NRW investiert 140 Millionen Euro in 20 neue Expressbuslinien bis 2032
Julian NetteNRW investiert 140 Millionen Euro in 20 neue Expressbuslinien bis 2032
Nordrhein-Westfalen (NRW) baut sein ÖPNV-Netz aus: 20 neue Expressbuslinien geplant
Die Landesregierung von Nordrhein-Westfalen will das öffentliche Verkehrsnetz mit 20 neuen Expressbuslinien erweitern. Für das bis 2032 laufende Projekt stellt das Land 140 Millionen Euro bereit – mit dem Ziel, die Anbindung ländlicher Gemeinden zu verbessern. Von den neuen Verbindungen sollen rund 600.000 Einwohner profitieren.
Die Ausweitung ist Teil des Koalitionsvertrags der schwarz-grünen Landesregierung zur Stärkung des Regionalverkehrs. Aktuell verkehren in NRW bereits 37 Expressbuslinien, doch die neuen Strecken sollen vor allem ländliche Gebiete mit Bahnhöfen und S-Bahn-Halten verbinden. Dadurch wird es Fahrgästen leichter fallen, wichtige Verkehrsknotenpunkte zu erreichen.
Die Busse werden mindestens stündlich fahren, in Stoßzeiten sogar häufiger. Die Betriebszeiten umfassen werktags mindestens den Zeitraum von 6:00 bis 20:00 Uhr, auf einigen Strecken könnte das Angebot darüber hinausgehen. Sowohl die bestehenden als auch die neuen Expresslinien erhalten ein einheitliches Design, um für Fahrgäste besser erkennbar zu sein.
Die Finanzierung des Projekts ist durch die Landesregierung bis 2032 gesichert. Die Initiative soll Lücken im öffentlichen Nahverkehr schließen – insbesondere in schwer erreichbaren Regionen.

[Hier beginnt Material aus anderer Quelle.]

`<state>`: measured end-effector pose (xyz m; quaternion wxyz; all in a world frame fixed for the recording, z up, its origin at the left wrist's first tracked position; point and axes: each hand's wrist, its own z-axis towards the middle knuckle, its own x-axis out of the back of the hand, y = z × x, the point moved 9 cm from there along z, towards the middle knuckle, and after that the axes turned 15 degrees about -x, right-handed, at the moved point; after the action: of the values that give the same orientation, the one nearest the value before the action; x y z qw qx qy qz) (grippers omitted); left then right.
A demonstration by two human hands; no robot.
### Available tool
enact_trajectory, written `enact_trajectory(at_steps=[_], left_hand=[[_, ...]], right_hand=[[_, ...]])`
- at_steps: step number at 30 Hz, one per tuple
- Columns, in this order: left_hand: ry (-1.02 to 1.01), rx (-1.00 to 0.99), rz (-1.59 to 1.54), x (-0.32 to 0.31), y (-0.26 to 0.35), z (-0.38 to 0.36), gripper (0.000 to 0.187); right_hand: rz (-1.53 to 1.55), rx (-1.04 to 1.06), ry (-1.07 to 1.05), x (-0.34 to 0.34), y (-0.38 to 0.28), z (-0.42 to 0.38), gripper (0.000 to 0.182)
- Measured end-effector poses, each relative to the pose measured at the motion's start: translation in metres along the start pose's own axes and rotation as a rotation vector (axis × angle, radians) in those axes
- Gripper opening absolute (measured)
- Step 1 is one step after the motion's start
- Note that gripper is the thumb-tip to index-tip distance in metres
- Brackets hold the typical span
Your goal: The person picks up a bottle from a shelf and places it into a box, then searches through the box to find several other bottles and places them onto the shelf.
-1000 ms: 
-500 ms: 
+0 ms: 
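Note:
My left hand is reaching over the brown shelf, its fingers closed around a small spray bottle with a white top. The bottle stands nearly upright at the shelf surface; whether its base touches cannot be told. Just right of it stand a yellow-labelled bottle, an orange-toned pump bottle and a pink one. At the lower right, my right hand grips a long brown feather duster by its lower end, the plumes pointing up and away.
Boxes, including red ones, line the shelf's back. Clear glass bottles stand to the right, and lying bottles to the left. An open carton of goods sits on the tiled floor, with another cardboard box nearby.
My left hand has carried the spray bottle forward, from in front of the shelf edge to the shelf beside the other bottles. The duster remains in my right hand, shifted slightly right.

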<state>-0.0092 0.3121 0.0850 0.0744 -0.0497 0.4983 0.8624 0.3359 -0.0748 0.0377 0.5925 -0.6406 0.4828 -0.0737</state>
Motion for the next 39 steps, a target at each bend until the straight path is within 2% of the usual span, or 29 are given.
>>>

In den kommenden Monaten soll das erweiterte Expressbusnetz an den Start gehen und häufigere sowie zuverlässigere Reiseoptionen bieten. Mit den 140 Millionen Euro Fördergeldern wird das Vorhaben die Verkehrsanbindung in ganz NRW stärken. Von der Ausweitung profitieren vor allem die rund 600.000 Menschen in ländlichen und bisher unterversorgten Gebieten.